Lei è una di quelle, il coraggio non le manca, la vista del sangue non la impressiona, perché quando si è in strada e c’è da far presto per aiutare chi ha bisogno, non occorre pensare ma agire: divisa arancione, loghi e scritte del servizio 118 in evidenza, Manuela Vadilonga, classe 1976, cagliaritana ha il papà che faceva l’istruttore nei Vigili del Fuoco, (ora in pensione) e mamma impiegata con una forte propensione al comando, grado generale: Terminati gli studi al liceo – racconta la giovane – visto che per le donne non era contemplato il servizio militare, fui invitata a trovarmi un lavoretto estivo e vista la passione per il mare diventai bagnina di salvataggio. Una sorta di trampolino di lancio per quello che diventò il mio lavoro da li a qualche anno, la guida subacquea. Un percorso fantastico fatto di formazione continua e soccorso in mare, mi sono specializzata nella salvaguardia dei beni culturali e ambientali del mare, accompagnatrice subacquea per disabili ma non vorrei sembrasse un curriculum vitae, ma e’ la premessa per arrivare a raccontare quello che adesso e’ il mio mondo, il soccorso, in questo caso sulla terra ferma e nello specifico nel 118 come capo equipaggio”.
 
DIETRO LA DIVISA: UNA PERSONA. “Devo dire che diventare soccorritore è molto più che indossare la divisa arancione – sostiene Manuela Vadilonga – e qui non parlo in prima persona ma credo di dare voce a tutti i miei colleghi.

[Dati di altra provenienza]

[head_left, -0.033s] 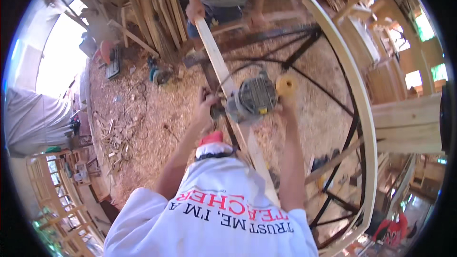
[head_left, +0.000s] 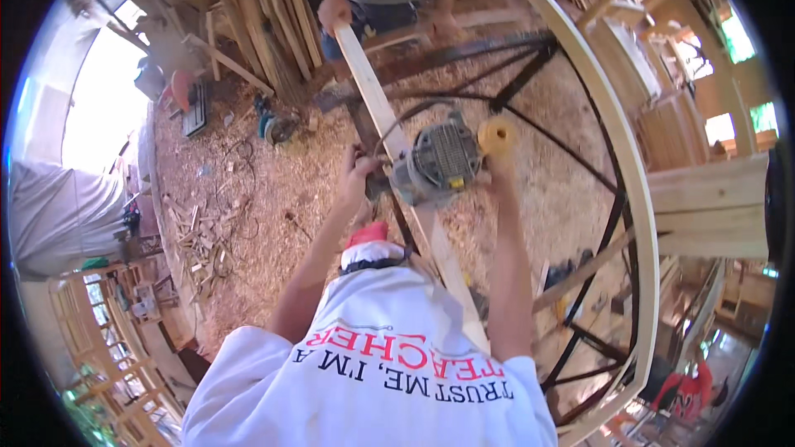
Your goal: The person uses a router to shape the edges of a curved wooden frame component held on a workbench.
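Landmark: the power tool, right in front of the person. My read on the step: it's being worked along the wood strip, which passes under it. Left hand at tool's left end, fingers curled, looks to be gripping it. Right hand at tool's right, just below the yellow knob; blurred, can't tell how closed. Next move likely calls for two-handed control, tool level on the wood.

Tool lies roughly crosswise to the strip, knob side to the right. Strip's long axis slants: near end right of tool, far end beyond it to the left. Metal frame spreads beyond and right of tool; curved wood piece farther right. Co-worker's hand holds strip's far end, beyond tool.
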A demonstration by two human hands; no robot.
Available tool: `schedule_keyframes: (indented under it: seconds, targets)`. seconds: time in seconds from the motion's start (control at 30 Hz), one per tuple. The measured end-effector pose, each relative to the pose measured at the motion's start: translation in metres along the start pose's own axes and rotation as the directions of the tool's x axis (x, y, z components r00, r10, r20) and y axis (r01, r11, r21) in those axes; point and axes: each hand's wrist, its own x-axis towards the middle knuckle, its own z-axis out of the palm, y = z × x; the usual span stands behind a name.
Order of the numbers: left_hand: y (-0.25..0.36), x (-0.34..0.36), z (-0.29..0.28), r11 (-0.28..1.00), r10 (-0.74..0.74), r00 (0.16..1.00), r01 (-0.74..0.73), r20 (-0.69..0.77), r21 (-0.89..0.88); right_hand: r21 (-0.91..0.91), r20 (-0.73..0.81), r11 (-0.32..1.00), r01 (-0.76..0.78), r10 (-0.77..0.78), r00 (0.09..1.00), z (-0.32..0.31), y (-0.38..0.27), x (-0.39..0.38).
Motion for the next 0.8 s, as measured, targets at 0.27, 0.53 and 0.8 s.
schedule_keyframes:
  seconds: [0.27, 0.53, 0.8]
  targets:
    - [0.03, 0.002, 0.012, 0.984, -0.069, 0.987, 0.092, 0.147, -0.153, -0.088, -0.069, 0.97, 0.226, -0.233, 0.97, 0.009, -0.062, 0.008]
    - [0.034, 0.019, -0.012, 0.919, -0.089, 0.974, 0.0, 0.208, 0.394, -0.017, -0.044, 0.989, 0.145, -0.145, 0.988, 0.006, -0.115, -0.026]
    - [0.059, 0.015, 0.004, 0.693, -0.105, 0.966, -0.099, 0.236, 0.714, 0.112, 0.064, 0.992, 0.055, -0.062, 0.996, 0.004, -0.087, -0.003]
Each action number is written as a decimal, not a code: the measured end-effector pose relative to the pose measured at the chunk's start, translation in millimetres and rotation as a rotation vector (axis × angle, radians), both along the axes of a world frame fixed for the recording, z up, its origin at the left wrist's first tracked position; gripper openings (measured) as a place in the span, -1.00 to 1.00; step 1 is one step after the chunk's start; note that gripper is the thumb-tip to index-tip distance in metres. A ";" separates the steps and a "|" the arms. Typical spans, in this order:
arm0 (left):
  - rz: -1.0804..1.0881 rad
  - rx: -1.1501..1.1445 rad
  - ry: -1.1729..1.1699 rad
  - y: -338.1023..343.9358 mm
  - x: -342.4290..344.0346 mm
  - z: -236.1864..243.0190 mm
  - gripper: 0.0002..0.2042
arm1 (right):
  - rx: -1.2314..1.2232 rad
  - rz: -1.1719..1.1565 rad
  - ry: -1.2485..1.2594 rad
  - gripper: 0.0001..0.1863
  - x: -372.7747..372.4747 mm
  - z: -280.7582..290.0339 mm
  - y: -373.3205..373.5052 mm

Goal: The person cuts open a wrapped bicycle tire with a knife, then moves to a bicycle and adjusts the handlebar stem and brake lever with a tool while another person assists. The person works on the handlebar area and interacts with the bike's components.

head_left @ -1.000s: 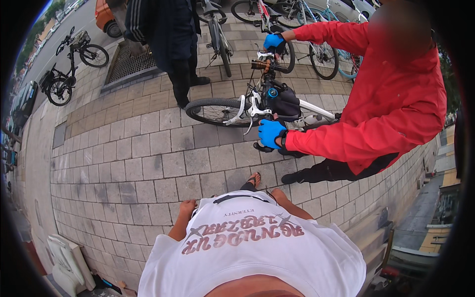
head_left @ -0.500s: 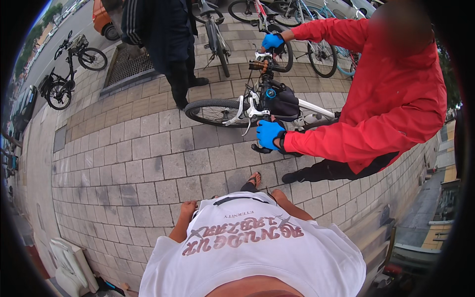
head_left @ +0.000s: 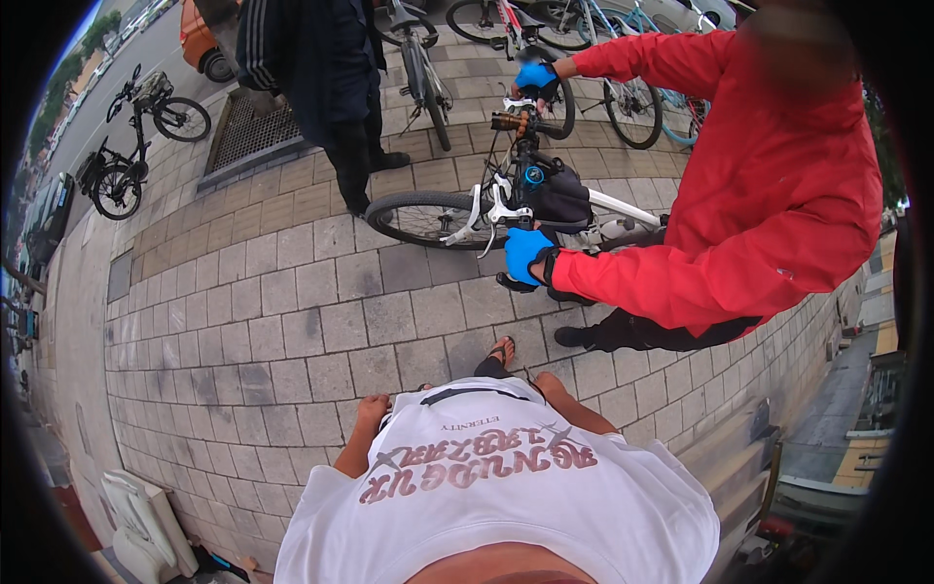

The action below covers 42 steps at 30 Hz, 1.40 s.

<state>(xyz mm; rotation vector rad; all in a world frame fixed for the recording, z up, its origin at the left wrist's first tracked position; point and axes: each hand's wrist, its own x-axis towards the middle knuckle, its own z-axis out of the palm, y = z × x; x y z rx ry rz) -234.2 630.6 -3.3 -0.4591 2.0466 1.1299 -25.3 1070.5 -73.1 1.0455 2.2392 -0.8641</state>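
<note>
- my left hand (head_left: 373, 409) hangs at my hip beside my white shirt (head_left: 486, 487), holding nothing; i can't tell how its fingers sit.
- my right hand (head_left: 548, 386) likewise; fingers unclear.
- the bike (head_left: 506, 200) stands ahead on the paving (head_left: 292, 321), held by a person in a red jacket (head_left: 759, 185) with blue gloves (head_left: 525, 251).

Soft overcast daylight, faint shadows, sharp centre, fisheye-bent dark rim.
</note>
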 end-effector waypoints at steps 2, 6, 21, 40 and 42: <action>-0.034 -0.015 0.010 1.5 -1.5 4.5 -0.66 | -0.005 0.003 0.014 -0.54 0.9 -1.6 -0.3; -0.099 -0.061 0.053 1.8 -2.4 -1.6 -0.67 | 0.011 0.016 0.020 -0.56 7.5 -13.8 1.8; -0.016 0.068 -0.054 -9.6 -18.2 -29.4 -0.69 | 0.000 0.023 -0.006 -0.57 4.1 -1.1 -5.8; -0.160 0.034 -0.204 -21.2 -22.2 -14.7 -0.65 | 0.132 -0.386 0.242 -0.68 -3.0 91.9 -2.9; -0.152 0.035 -0.217 -33.5 -26.1 -29.4 -0.66 | -0.073 -0.792 0.420 -0.76 -14.3 111.3 11.7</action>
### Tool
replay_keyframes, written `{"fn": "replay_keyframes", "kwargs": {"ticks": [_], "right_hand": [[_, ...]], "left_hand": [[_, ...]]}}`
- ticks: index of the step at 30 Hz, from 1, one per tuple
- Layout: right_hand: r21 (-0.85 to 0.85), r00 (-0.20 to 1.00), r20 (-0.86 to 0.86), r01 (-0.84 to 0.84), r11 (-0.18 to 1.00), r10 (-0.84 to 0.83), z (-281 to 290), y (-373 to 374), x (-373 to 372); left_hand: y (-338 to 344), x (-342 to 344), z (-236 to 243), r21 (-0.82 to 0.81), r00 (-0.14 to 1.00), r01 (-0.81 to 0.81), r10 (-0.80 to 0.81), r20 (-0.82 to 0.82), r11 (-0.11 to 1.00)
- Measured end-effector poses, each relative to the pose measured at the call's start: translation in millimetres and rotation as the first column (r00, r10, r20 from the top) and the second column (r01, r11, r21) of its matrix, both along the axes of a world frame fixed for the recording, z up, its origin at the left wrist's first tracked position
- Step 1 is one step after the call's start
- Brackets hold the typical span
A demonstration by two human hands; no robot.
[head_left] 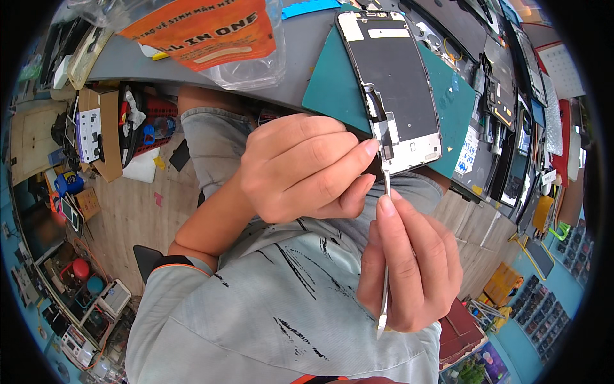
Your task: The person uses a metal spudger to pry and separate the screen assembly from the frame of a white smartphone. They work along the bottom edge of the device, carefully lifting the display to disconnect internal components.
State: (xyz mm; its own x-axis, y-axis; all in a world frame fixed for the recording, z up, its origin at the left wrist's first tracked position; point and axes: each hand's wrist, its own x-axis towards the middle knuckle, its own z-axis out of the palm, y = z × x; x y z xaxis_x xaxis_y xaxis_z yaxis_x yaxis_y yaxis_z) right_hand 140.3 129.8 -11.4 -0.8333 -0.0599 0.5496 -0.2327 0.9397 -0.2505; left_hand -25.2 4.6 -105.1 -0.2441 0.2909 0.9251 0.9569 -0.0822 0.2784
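A detached phone screen assembly lies with its dark metal back facing up, its lower end reaching past the near edge of a green mat. Along its left side runs a loose-looking flex cable. My left hand is closed at the lower left corner of the screen, fingertips against its edge beside the cable. Between the thumb and fingers of my right hand is a slim metal pry tool. Its upper tip touches the screen's bottom corner; the flattened lower end points toward my shirt.
A clear plastic pouch with an orange label sits at the table's front left. Several phone parts and dark panels crowd the right side. Below on the left, an open cardboard box stands beside a red basket.
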Motion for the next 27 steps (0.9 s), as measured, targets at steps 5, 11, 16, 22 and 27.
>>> {"fn": "replay_keyframes", "kwargs": {"ticks": [5,11,16,22,27], "right_hand": [[-0.017,0.999,0.003,0.038,0.999,-0.038,4,-2,0],[-0.068,0.995,0.028,0.095,0.993,-0.094,9,-6,-1],[-0.112,0.986,0.075,0.158,0.981,-0.15,14,-13,-1],[-0.083,0.988,0.082,0.134,0.987,-0.127,11,-10,3],[0.018,0.999,0.028,0.017,1.0,-0.018,-1,4,3]], "left_hand": [[1,0,-1,0.011,1.0,0.006,-0.006,-0.001,1.0],[0,0,-1,0.012,1.0,0.009,-0.009,0.001,1.0],[0,0,-2,0.011,1.0,0.008,-0.008,0.007,1.0],[-1,0,-1,0.007,1.0,0.01,-0.01,0.024,1.0],[0,1,-1,0.015,1.0,0.006,-0.007,0.028,1.0]]}}
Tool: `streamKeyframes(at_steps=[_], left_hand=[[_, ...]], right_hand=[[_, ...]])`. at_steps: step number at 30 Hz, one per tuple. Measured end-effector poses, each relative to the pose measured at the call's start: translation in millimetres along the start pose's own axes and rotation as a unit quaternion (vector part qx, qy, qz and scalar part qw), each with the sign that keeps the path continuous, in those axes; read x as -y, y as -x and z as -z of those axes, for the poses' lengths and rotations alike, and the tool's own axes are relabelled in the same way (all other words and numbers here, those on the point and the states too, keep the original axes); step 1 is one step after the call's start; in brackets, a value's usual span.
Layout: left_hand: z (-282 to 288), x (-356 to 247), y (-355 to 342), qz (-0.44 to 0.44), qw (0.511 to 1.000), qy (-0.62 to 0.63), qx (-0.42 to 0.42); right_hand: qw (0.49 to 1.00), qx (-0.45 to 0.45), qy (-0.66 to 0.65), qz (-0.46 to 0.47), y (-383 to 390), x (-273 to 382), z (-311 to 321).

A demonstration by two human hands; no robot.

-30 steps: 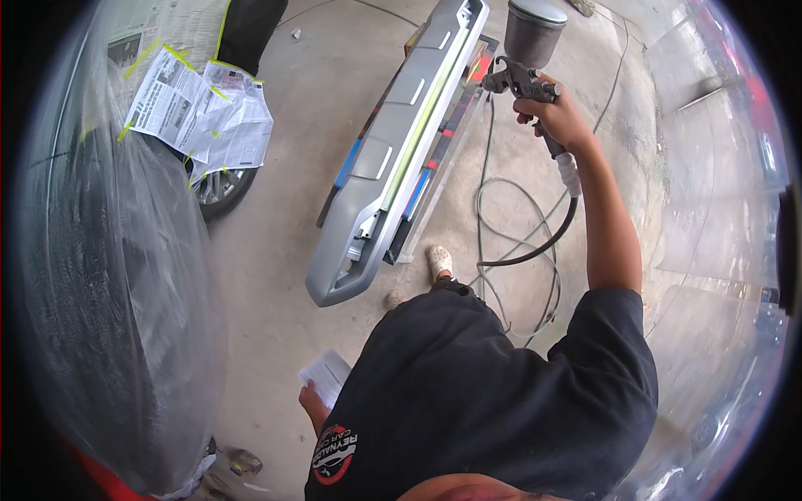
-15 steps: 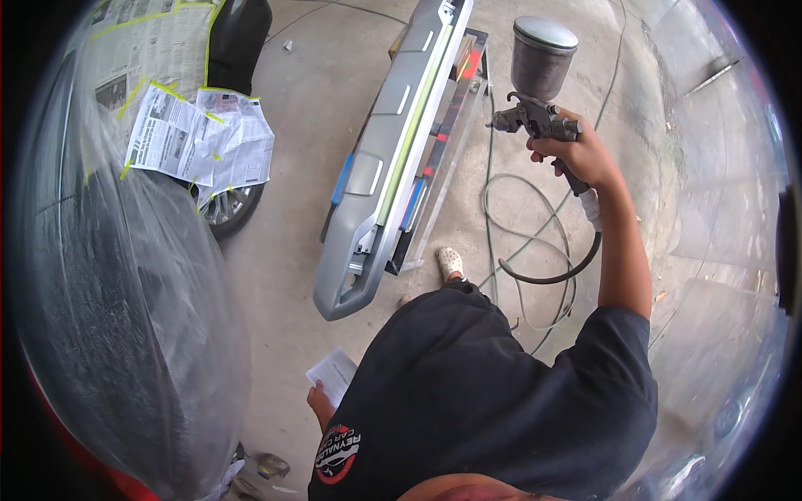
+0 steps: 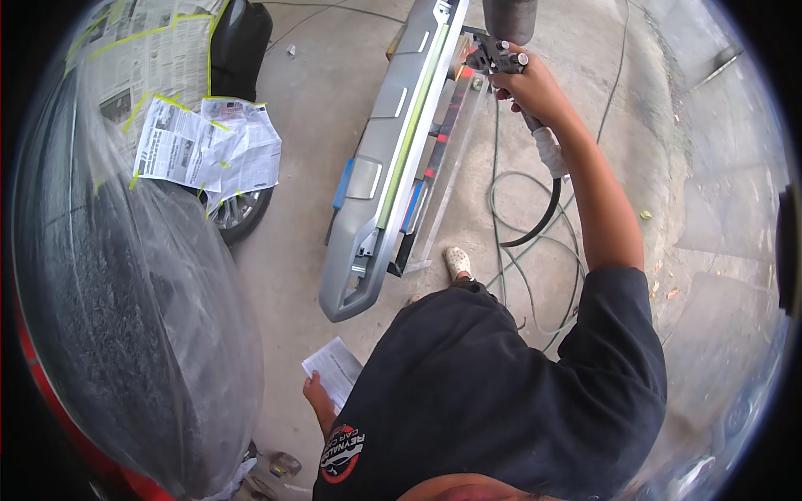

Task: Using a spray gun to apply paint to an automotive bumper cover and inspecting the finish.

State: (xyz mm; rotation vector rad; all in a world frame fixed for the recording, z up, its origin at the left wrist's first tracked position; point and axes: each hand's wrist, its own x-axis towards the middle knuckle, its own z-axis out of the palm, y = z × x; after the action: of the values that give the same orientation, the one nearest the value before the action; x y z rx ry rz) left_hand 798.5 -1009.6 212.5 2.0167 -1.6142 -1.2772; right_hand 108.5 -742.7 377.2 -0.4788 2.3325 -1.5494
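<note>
Well left of the grey bumper (image 3: pixel 383 134), I saw cloudy plastic sheeting (image 3: pixel 142 317) blurring whatever it covered, and taped paper (image 3: pixel 209 154) hiding the upper part of a wheel (image 3: pixel 244 215). Just off the bumper's near end, on its left, the left hand (image 3: pixel 317 394) was closed on a white sheet (image 3: pixel 336 367); the shirt (image 3: pixel 501 384) covered most of that arm. The bumper's far end ran out of my frame. Right of it, the right hand (image 3: pixel 531 86) was wrapped around the spray gun (image 3: pixel 499 60), whose cup was cut off at the top; I couldn't tell how far the trigger was pressed. Farther right of the bumper lay a looped hose (image 3: pixel 528 284).
</note>
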Motion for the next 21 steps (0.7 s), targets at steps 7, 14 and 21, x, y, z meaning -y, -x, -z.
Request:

Dietro questa uniforme c’e’ tanta formazione, notti insonni e un concentrato di emozioni  e sentimenti che una persona normale prova in un tempo più o meno lungo. Il soccorritore no, nella stessa giornata può provare gioia, rabbia, paura, tristezza e frustrazione nell’arco di 12 ore. Mi piacerebbe che si sapesse di cosa siamo capaci.  Per ogni angolo di Cagliari abbiamo aneddoti più o meno divertenti, tipo il mitico Gigi D’Alessio, chiamato cosi per la somiglianza fisica e perche’ canta le sue canzoni, piange una madre che sostiene essere morta ma  in realtà e ‘ viva e vegeta. Ogni volta ci chiedono: perché lo facciamo? La risposta non e’ semplice perchè le emozioni non si possono spiegare. Si creano legami molto forti tra di noi, perchè si vivono insieme eventi alle volte anche terribili. Si entra in case dove magari si respira la quotidianità, la tv accesa, tavolo apparecchiato per una cena in famiglia e ti trovi li, cercando di fare il possibile per salvare quel papà, che durante la serata ha avuto un malore, le urla e gli sguardi pieni di paura e speranza che ti riserva la famiglia, non si possono descrivere. Abbracciarsi e piangere dopo essere intervenuti su un incidente stradale, dove magari hanno perso la vita ragazzi giovani, fatto pure quello. Poi quelle lacrime le devi ingoiare, perche ci sono altre ore di turno da affrontare, altre persone da aiutare. Poi si torna a casa, e queste cose te le ricordi prima di dormire. Ma il giorno dopo suona la sveglia ti rialzi e ti rimetti la corazza arancione. Perché è una corazza, un po’ fa da scudo e ti protegge. Il problema e’ che questa divisa si toglie la sera, ma fondamentalmente è come se fosse tatuata, tant’è vero che proprio qualche giorno fa, rientrando da un ristorante con Chiara della 52 (chiamata cosi perchè ogni volta fuori dal servizio le capitano eventi in cui è costretta a chiamare la centrale operativa e farsi mandare l’ambulanza) abbiamo soccorso un anziano signore che cadendo si è rotto il naso, nell’indifferenza generale di chi tirava dritto perché “Oh mio Dio, è pieno di sangue“. Dedicato a Chiara della 52, Garzi, Giammi, Grazia V, Fabrizio, Alessandro, Patrizia, Nicoletta, Omar e Saverio.